Dans sa communication, BioWare indique être ravi de pouvoir enfin teaser l'existence du projet, projet qui ne verra certainement pas le jour avant trois ans au moins selon les confidences de sources proches du studio. L'hameçon lancé pour ferrer le joueur n'est donc que la première étape d'une longue phase de remontée de ligne dont l'industrie nous a prouvé qu'elle était semée d'embûches.

The Last of Us Part II a lui aussi été annoncé il y a maintenant deux ans et ne dispose toujours pas de date de sortie confirmée. Pendant ce temps, Sony fait l'impasse sur l'E3 2019 et semble être en mesure de dévoiler les premières informations de sa future console de salon. Le jeu de Naughty Dog sera-t-il alors le chant du cygne de la PS4 ou le premier blockbuster de la PS5 ? Rien ne permet de l'affirmer tant le titre a systématiquement évité de refaire parler de lui et de sa fenêtre de sortie depuis sa dernière présentation durant l'E3 2017. S'en est suivi une absence remarquée lors de plusieurs événements dont le plus récent est la cérémonie des Game Awards 2018, cause d'une certaine déception aux yeux du public.
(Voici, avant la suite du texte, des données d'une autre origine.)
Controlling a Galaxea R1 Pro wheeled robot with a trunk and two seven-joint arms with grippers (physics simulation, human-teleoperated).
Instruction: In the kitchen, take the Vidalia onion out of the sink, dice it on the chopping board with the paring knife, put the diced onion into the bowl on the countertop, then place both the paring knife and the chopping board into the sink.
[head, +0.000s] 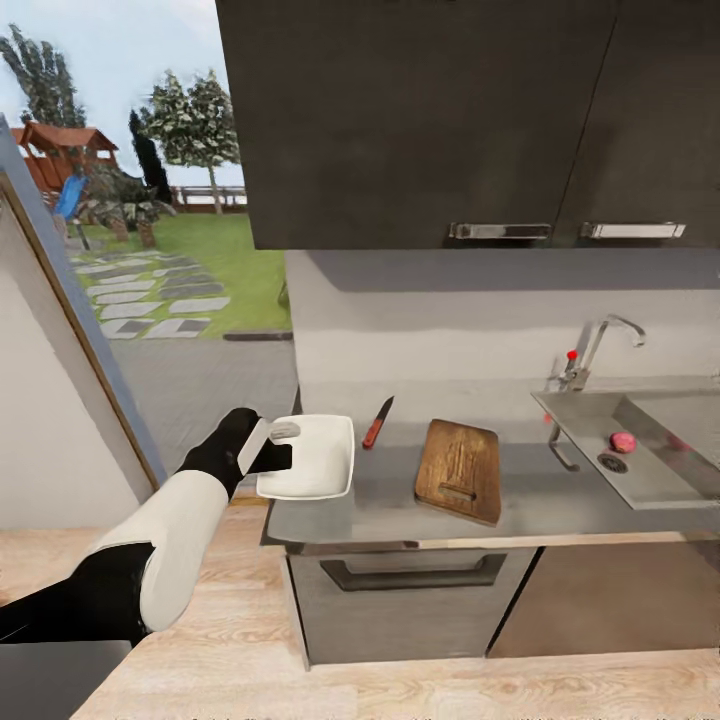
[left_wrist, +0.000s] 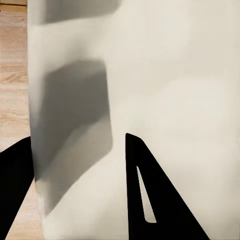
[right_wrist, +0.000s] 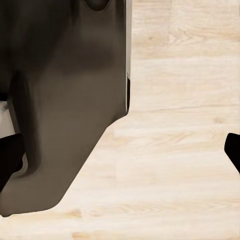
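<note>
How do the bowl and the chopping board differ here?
The bowl is white and squarish; the chopping board is dark brown wood, longer than wide, with a handle slot. The left pincer is at the bowl's left rim, whereas nothing touches the board. Both rest on the countertop.

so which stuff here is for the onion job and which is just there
For the job:
onion in the sink
chopping board
paring knife
bowl
countertop
left gripper at the bowl's edge

Just there:
upper cabinets
faucet
wooden floor
</note>
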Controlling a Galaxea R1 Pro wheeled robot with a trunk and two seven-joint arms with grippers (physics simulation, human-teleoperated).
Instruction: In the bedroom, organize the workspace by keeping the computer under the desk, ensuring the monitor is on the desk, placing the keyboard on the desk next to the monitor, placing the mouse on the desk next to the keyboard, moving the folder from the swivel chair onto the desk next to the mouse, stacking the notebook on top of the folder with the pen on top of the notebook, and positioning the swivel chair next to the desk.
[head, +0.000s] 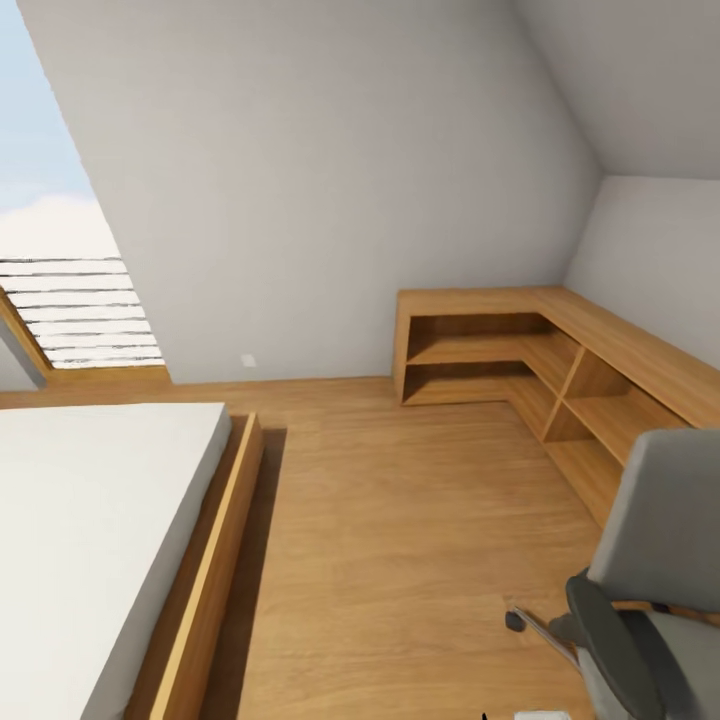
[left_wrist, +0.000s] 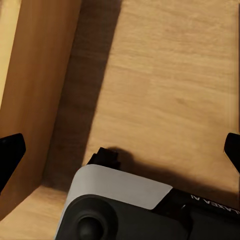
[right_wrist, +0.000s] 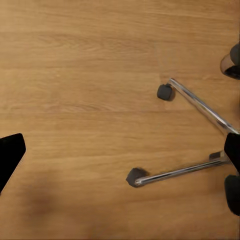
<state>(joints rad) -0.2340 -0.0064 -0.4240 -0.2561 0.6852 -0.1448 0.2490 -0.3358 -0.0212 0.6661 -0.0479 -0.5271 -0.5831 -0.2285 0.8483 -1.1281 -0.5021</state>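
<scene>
The chair (head: 650, 590) sits nearest, at four o'clock in the head view. Its chrome legs (right_wrist: 200, 107) and castors lie on the floor below the right gripper (right_wrist: 120, 150), released wide like the left gripper (left_wrist: 120, 150). Bed (head: 90, 520) at eight o'clock; shelving (head: 540, 360) farther, at two.

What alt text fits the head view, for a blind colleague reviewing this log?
A grey upholstered swivel chair stands on a light wood floor, with low L-shaped oak shelving behind and a white-topped bed opposite.
</scene>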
Faut-il alors arrêter d'annoncer ses jeux trop tôt ? Si l'on comprend le besoin des éditeurs et des studios de faire parler de leur projet au plus vite et d'amorcer leur campagne de communication des années avant la sortie effective de leur produit, la démarche démontre de nombreux risques. Lassitude du public, attentes insatisfaites, hype surévaluée, transformations du concept au fil de son processus de développement, éviction par un autre produit du même type, etc. Il est bien plus satisfaisant d'attendre un jeu dont la date de commercialisation est établie plutôt que de patienter des années pour un produit à la sortie incertaine.